++++ SUPPLIED MATERIAL

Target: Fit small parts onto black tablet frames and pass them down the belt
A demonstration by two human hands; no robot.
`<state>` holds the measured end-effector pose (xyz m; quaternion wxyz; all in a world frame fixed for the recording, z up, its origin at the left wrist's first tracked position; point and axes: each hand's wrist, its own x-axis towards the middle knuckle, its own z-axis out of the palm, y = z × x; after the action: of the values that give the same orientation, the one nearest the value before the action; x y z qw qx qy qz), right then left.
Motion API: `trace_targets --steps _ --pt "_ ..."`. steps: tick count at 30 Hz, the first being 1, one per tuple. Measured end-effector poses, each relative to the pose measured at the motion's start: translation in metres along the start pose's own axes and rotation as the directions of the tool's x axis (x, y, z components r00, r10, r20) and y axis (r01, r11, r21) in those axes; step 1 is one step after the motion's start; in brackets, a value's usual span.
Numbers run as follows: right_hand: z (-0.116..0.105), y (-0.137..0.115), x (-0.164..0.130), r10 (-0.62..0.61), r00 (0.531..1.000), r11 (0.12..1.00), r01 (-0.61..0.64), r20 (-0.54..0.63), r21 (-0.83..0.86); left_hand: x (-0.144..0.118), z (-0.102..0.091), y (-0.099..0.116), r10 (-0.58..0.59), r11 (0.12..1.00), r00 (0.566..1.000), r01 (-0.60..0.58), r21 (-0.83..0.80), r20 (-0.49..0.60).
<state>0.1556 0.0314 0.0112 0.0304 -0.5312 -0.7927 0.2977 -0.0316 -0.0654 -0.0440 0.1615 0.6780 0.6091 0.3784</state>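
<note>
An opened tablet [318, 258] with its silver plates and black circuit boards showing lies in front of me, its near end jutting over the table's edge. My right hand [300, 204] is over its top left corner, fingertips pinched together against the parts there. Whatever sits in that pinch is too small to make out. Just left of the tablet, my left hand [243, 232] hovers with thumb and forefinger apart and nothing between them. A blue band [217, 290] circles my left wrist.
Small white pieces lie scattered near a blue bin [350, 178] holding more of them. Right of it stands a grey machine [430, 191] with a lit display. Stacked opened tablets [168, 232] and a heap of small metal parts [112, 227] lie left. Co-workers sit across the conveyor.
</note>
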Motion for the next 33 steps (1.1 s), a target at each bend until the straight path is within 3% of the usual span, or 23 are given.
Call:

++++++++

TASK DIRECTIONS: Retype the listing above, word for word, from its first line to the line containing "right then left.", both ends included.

ANSWER SECTION:
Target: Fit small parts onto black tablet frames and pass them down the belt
A demonstration by two human hands; no robot.
`<state>` holds the measured end-effector pose (xyz m; quaternion wxyz; all in a world frame fixed for the recording, z up, its origin at the left wrist's first tracked position; point and axes: each hand's wrist, its own x-axis towards the middle knuckle, its own z-axis out of the palm, y = z × x; after the action: of the values that give the same orientation, the one nearest the value before the action; x y z qw qx qy qz), right then left.

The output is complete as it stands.